Могла быть в этих версиях какая-то искра правды, потому что монголы, имея примитивные устройства, наподобие нашей почты, передают между собой взаимно важнейшие происшествия. В случае такого события, монгол тотчас же передаёт дальше известие о нём, и таким образом вести расходятся по всей стране. Правительственные распоряжения или почту развозят посыльные в специальных кафтанах, передаваемых вместе с письмом. Кафтан с вышитыми иероглифами на плечах является самой лучшей охраной от нападения и гарантией помощи со стороны жителей. О быстроте подобной почты бытует легенда, что Бату-хан узнал в Европе о болезни и смерти сына Чингис-хана, Угедея, всего спустя восемь дней, несмотря на отдалённость почти в семь тысяч километров между ханской столицей в Каракоруме и войсками Бату-хана в Венгрии. Монголы умеют, однако, сохранять тайну послания, особенно, когда речь идёт об иностранцах.

Богдо-геген, по-видимому, проинформированный о смерти Унгерна, издал тайный приказ, чтобы помогать войскам барона, большевиков же вводить в заблуждение относительно передвижений бригад. И потому, информированные о планах «красных», мы безнаказанно миновали их отряды. Кроме этого, нам оказывалась помощь в виде продуктов питания и проводников, а также коней. Однако недисциплинированность наших солдат, грабящих улусы и юрты, пробудила вскоре недоверие населения, которое начало прятать от нас своё имущество.

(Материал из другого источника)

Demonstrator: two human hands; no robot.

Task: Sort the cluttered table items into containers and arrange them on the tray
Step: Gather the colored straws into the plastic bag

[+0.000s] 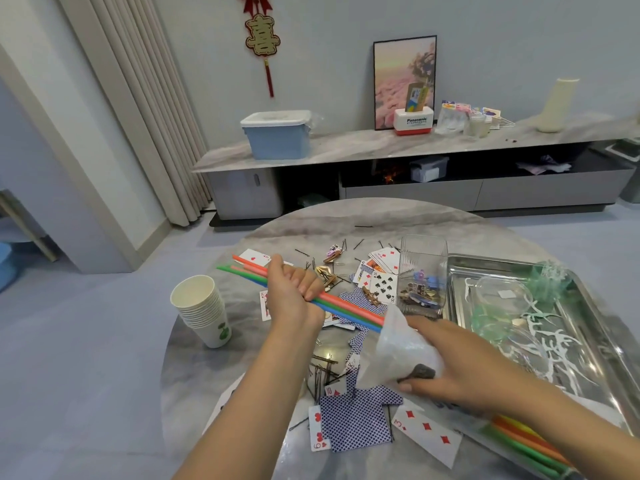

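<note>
My left hand [292, 289] is wrapped tight around a bundle of coloured straws [341, 306], fingers curled over the top and thumb underneath, so the orange, green and blue ones stay together as one stick instead of fanning out. I hold them slanting from 10 o'clock down toward 4 o'clock because that line points straight into the mouth of the clear plastic bag [403, 344]. My right hand [460, 372] pinches that bag near its lower end, fingers closed on the film, keeping it stretched and its opening turned toward the straw tips. The tips sit just at or inside the mouth; the film is cloudy, so I cannot tell how far in they are.

A second lot of straws [526, 445] lies at 5 o'clock under my right forearm, near the front corner of the steel tray [599, 327]. The tray sits at 3 o'clock, already carrying clear lidded cups and white and green cut-outs, which is where sorted things end up. The tall clear container [422, 271] stands just beside the tray's left edge, holding small clips and trinkets.

Playing cards [356, 424] and black hairpins [322, 368] lie scattered across the middle of the round table [346, 216], from 12 to 6 o'clock, so most of the sorting looks undone. The stack of paper cups [202, 306] waits at 9 o'clock, apart from the clutter, handy as further containers.
</note>
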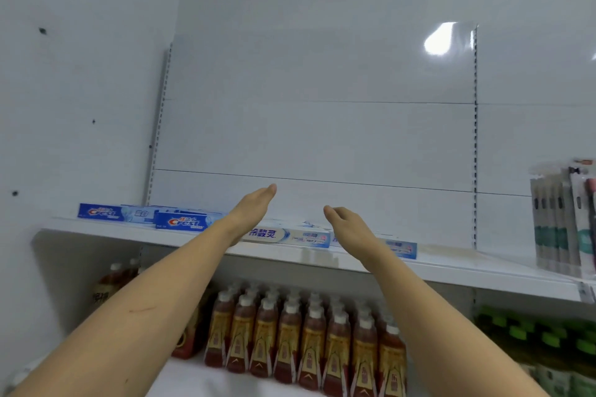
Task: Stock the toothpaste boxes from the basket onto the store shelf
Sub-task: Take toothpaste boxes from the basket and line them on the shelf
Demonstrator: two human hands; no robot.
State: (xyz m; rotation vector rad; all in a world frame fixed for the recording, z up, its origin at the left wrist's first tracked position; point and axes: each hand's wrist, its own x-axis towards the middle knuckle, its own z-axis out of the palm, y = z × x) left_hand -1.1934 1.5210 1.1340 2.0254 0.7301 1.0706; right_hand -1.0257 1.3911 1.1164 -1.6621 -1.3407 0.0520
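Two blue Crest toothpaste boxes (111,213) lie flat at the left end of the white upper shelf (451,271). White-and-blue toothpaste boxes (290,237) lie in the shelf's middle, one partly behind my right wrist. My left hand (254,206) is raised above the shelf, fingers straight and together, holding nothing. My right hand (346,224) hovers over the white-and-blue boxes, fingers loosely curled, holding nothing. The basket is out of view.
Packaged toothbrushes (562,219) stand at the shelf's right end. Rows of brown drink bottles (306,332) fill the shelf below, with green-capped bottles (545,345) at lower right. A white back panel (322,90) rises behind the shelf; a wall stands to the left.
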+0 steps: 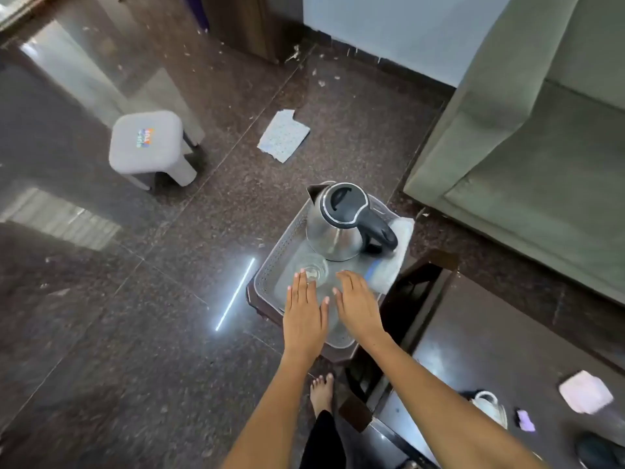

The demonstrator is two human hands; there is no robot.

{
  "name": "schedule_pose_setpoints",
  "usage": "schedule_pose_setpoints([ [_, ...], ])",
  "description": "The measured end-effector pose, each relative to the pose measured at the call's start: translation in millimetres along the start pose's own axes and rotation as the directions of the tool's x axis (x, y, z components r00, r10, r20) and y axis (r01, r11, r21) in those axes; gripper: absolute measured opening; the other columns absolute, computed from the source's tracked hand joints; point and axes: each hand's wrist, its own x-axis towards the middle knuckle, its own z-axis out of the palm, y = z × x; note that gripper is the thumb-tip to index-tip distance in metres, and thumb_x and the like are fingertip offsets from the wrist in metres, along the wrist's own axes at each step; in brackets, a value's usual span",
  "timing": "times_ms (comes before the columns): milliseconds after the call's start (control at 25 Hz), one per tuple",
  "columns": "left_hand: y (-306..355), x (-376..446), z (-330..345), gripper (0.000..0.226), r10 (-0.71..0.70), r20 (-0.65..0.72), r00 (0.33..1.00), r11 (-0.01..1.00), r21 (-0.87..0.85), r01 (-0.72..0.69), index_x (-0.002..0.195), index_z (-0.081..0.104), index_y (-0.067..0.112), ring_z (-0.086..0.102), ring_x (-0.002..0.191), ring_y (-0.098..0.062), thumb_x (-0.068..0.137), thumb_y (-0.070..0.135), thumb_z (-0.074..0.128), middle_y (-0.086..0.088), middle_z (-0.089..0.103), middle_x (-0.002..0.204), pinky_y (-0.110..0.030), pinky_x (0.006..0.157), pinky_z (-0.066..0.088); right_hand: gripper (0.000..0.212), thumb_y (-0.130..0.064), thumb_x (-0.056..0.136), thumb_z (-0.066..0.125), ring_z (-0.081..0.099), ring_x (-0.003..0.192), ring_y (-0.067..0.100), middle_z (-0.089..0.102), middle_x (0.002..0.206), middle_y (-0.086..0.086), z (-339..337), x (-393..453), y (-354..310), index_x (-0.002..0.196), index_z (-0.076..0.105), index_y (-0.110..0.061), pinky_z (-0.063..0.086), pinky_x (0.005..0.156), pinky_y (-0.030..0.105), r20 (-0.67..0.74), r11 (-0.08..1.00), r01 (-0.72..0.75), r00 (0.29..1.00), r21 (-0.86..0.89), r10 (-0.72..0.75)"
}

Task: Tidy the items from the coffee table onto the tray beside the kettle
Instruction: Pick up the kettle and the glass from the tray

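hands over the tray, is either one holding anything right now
Nothing is held. The left hand and right hand both hover flat with straight fingers above the tray, near the glass.

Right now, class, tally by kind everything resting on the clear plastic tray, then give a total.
Steel electric kettle with black handle: 1
Clear drinking glass: 1
Pale folded cloth: 1
Total on the clear plastic tray: 3
Both open hands hover above it, holding nothing.

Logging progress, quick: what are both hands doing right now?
Left hand: open, flat over the tray, holding nothing.
Right hand: open, holding nothing.
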Motion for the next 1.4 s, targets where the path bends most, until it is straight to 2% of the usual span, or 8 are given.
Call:
schedule_pose_setpoints([
  [240, -19.4, 9.9, -0.6, 0.074, -0.088, -0.035, 0.995, 0.996, -0.004, 0.088, 0.143, 0.032, 0.007, 0.015, 0.146, -0.02, 0.094, 0.052, 0.0, -0.01, 0.021, 0.157, -0.029, 0.119, -0.002, 0.047, -0.039, 0.097, 0.041, 0.062, 0.1, 0.038, 0.066, 0.108, 0.02, 8.3, 40.7, -23.6, 0.132, 0.037, -0.008, 0.048, 0.08, 0.041, 0.184, 0.931, -0.345, 0.929, 0.123, 0.32],
  [440, -33.5, 14.3, -5.4, 0.076, -0.11, 0.027, 0.994, 0.992, -0.064, 0.112, 0.146, 0.024, 0.006, 0.014, 0.147, -0.02, 0.093, 0.058, 0.01, -0.01, 0.02, 0.157, -0.028, 0.118, -0.002, 0.026, -0.008, 0.091, 0.042, 0.069, 0.065, 0.03, 0.068, 0.083, 0.019, 12.3, 67.9, -31.2, 0.111, 0.055, 0.002, 0.058, 0.057, 0.032, 0.367, 0.757, -0.536, 0.835, 0.374, 0.41],
  [640, -29.2, 14.4, -21.5, 0.107, -0.177, 0.129, 0.976, 0.866, -0.45, 0.216, 0.15, 0.011, 0.016, 0.023, 0.142, -0.011, 0.071, 0.053, 0.073, 0.003, 0.021, 0.157, -0.026, 0.112, 0.025, 0.015, -0.012, 0.089, 0.043, 0.067, 0.051, 0.016, 0.067, 0.059, 0.004, -20.2, 51.3, -21.9, 0.084, 0.056, -0.016, 0.057, 0.059, 0.03, 0.352, 0.856, -0.393, 0.896, 0.337, 0.272],
  [920, -11.7, 23.5, -51.6, 0.087, -0.107, 0.066, 0.992, 0.768, -0.628, 0.125, 0.122, 0.044, 0.026, 0.059, 0.097, 0.0, 0.049, 0.034, 0.091, 0.015, 0.063, 0.104, -0.016, 0.082, 0.047, 0.024, -0.035, 0.089, 0.041, 0.067, 0.067, 0.017, 0.07, 0.067, 0.003, -56.2, 24.0, -20.2, 0.08, 0.055, -0.018, 0.054, 0.071, 0.04, 0.35, 0.964, -0.107, 0.937, 0.242, 0.016],
  [1000, -11.5, 23.1, -57.5, 0.087, -0.138, 0.044, 0.989, 0.776, -0.616, 0.136, 0.12, 0.045, 0.025, 0.06, 0.095, -0.003, 0.047, 0.035, 0.091, 0.013, 0.063, 0.102, -0.016, 0.08, 0.047, 0.027, -0.042, 0.095, 0.04, 0.065, 0.071, 0.013, 0.07, 0.072, -0.002, -66.1, 16.0, -21.0, 0.086, 0.058, -0.024, 0.052, 0.07, 0.036, 0.29, 0.965, -0.06, 0.957, 0.254, -0.017],
  [1120, -15.3, 26.6, -60.0, 0.091, -0.155, 0.038, 0.987, 0.797, -0.586, 0.147, 0.124, 0.044, 0.026, 0.059, 0.102, -0.011, 0.046, 0.038, 0.09, 0.009, 0.062, 0.111, -0.023, 0.087, 0.047, 0.022, -0.036, 0.095, 0.048, 0.06, 0.077, 0.01, 0.064, 0.091, -0.005, -83.0, 10.7, -17.5, 0.096, 0.063, -0.021, 0.047, 0.064, 0.025, -0.073, 0.984, 0.039, 0.997, 0.172, -0.027],
  [1240, -16.4, 32.4, -63.0, 0.091, -0.185, 0.041, 0.982, 0.807, -0.564, 0.176, 0.123, 0.044, 0.028, 0.06, 0.101, -0.015, 0.045, 0.04, 0.089, 0.009, 0.063, 0.109, -0.029, 0.086, 0.049, 0.021, -0.032, 0.088, 0.061, 0.053, 0.094, 0.01, 0.056, 0.103, -0.002, -99.0, 23.8, -3.9, 0.102, 0.058, -0.017, 0.05, 0.067, 0.024, -0.385, 0.998, 0.046, 0.922, 0.04, -0.028],
  [1400, -15.4, 37.6, -63.6, 0.091, -0.188, 0.054, 0.981, 0.815, -0.548, 0.187, 0.122, 0.043, 0.03, 0.062, 0.098, -0.016, 0.044, 0.045, 0.088, 0.008, 0.064, 0.106, -0.033, 0.085, 0.052, 0.056, -0.032, 0.074, 0.075, 0.051, 0.108, 0.023, 0.054, 0.115, 0.006, -92.3, 55.0, 19.4, 0.119, 0.048, -0.011, 0.048, 0.081, 0.033, -0.251, 0.988, -0.093, 0.96, 0.124, 0.122],
])
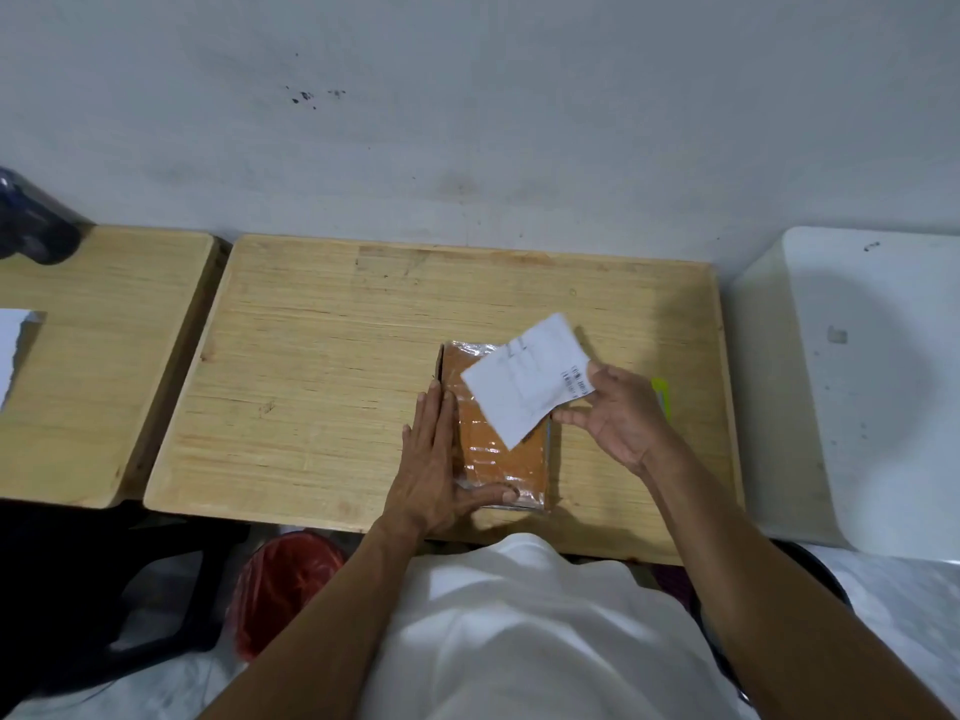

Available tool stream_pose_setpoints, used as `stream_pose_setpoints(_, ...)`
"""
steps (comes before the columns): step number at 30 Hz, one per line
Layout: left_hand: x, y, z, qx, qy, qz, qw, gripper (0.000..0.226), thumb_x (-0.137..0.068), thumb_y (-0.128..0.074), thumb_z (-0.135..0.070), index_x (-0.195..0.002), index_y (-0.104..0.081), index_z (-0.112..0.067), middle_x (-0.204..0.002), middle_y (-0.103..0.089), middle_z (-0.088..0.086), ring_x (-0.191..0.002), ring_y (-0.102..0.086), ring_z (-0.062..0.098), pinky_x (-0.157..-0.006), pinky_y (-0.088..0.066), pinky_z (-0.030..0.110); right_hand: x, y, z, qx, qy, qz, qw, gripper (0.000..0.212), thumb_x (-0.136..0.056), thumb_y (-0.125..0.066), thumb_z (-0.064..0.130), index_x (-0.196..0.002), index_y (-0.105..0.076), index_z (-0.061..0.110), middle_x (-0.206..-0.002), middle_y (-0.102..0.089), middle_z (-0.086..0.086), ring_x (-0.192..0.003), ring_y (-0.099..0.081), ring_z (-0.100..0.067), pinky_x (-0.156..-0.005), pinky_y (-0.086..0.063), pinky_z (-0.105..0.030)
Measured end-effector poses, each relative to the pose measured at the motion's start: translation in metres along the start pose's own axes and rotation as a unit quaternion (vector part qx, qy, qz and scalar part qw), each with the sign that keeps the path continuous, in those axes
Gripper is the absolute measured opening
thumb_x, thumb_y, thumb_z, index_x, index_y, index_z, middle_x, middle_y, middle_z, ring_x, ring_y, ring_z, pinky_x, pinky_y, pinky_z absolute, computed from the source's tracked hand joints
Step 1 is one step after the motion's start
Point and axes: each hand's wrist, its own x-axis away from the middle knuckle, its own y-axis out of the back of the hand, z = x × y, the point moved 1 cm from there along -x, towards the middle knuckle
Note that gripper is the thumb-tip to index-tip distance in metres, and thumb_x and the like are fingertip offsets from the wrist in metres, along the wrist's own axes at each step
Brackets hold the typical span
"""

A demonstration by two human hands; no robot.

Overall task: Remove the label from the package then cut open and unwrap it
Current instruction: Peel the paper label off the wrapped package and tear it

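Observation:
A flat brown package (498,459) wrapped in shiny clear tape lies on the wooden table (322,387), near its front edge. My left hand (436,465) rests flat along the package's left side, thumb across its near edge. My right hand (618,413) pinches a white printed label (524,381) by its right corner. The label is lifted and tilted above the package's upper right part; whether any of it still sticks to the package I cannot tell. A yellow-green object (661,394), perhaps a cutter, lies mostly hidden behind my right hand.
A second wooden table (104,366) adjoins on the left, with a white sheet (13,350) at its left edge and a dark object (31,220) at its back. A white surface (862,366) stands to the right. A red-lined bin (280,589) sits under the table front.

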Motion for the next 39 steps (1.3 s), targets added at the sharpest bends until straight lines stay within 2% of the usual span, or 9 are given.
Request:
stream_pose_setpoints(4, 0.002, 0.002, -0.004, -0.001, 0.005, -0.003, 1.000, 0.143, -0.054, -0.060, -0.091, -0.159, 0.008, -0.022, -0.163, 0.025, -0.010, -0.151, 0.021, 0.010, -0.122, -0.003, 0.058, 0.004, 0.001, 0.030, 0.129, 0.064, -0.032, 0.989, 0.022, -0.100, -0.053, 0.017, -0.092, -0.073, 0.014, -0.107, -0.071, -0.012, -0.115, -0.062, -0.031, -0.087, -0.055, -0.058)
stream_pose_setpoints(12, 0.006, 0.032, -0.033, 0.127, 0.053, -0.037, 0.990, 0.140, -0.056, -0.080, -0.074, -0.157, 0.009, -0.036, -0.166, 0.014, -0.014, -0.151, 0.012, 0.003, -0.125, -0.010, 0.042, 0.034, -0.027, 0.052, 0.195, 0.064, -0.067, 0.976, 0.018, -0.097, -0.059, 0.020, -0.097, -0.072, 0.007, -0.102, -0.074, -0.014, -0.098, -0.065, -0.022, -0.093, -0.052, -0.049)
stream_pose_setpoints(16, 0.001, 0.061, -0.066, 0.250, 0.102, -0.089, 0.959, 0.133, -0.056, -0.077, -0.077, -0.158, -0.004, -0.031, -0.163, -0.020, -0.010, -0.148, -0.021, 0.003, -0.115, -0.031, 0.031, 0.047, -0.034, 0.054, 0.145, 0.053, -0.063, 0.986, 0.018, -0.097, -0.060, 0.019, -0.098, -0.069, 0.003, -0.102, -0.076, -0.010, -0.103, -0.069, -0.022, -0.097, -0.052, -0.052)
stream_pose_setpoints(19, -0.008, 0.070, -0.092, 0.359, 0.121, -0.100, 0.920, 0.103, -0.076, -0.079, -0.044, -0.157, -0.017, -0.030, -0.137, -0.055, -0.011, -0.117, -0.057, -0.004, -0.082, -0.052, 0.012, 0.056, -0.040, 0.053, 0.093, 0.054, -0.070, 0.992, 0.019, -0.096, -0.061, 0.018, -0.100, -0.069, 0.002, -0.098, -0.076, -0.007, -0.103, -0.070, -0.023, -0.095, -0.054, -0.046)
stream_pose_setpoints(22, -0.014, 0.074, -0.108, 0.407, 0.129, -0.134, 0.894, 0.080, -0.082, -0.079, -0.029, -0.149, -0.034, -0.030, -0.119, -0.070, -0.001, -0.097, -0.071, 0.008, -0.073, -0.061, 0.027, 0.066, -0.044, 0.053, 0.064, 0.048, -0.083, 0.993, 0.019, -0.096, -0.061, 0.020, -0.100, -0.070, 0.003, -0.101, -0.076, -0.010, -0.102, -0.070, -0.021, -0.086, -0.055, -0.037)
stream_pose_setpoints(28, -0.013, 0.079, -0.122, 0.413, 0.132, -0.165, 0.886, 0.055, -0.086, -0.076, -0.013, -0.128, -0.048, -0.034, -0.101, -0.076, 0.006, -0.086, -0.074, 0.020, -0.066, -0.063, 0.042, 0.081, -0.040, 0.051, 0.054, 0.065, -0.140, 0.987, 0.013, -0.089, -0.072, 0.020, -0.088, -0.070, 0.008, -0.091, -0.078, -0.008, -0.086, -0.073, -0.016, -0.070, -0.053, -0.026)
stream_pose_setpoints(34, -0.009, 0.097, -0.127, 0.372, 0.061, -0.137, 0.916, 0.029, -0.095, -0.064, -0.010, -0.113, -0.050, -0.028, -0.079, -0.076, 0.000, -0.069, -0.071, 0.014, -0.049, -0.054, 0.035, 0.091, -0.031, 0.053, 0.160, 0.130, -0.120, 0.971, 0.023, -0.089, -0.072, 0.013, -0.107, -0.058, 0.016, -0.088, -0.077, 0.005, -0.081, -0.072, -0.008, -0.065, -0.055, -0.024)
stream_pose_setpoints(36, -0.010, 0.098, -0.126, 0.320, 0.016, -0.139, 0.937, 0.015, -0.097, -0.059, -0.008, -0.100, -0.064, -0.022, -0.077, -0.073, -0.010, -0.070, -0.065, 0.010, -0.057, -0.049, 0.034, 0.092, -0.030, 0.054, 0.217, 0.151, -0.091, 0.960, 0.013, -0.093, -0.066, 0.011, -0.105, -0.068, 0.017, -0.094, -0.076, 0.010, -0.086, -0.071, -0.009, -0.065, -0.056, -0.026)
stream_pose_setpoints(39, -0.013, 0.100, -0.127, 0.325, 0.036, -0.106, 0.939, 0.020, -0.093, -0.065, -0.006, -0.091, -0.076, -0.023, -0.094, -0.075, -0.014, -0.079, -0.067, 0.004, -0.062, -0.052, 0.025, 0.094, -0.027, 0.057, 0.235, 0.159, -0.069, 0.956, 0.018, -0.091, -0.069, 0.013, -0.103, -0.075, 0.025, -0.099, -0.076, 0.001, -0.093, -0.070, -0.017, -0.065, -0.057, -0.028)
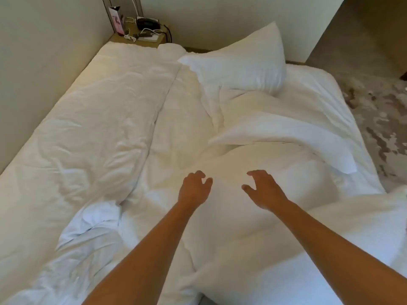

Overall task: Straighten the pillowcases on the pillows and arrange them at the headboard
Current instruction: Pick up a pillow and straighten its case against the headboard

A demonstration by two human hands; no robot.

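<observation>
Three white pillows lie on the right half of the bed. The far pillow (pixel 240 62) stands tilted near the back wall. A flatter middle pillow (pixel 284 137) lies slanted toward the right edge. The large near pillow (pixel 253 216) lies under my arms. My left hand (pixel 193 189) and my right hand (pixel 264 188) hover just above the near pillow's far end, fingers spread and curled, holding nothing. The headboard wall (pixel 39 62) runs along the left side.
A rumpled white duvet (pixel 92 133) covers the left half of the bed. A bedside table (pixel 141 38) with a phone, cables and a card stands in the far corner. Patterned carpet (pixel 374 119) lies to the right of the bed.
</observation>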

Командующий бригады полковник О. напрасно издавал суровые приказы, солдаты утратили повиновение. В это время, чтобы предупредить грабежи и разбои, совещание военного совета установило наказание смертью. Когда, спустя несколько дней в Котуря-хурэ, ламы сообщили о новом грабеже, было назначено следствие, и после выявления виновных полевой суд приговорил их к смерти. В присутствии собранного войска, преступники должны были отдать похищенные в хурэ предметы ламам и, после срывания погонов, были расстреляны. Вышеупомянутый приговор удовлетворил лам, среди солдат же воскресил прежнюю дисциплину. Поэтому снова, как и прежде, монголы поставляли коней, мясо и молоко.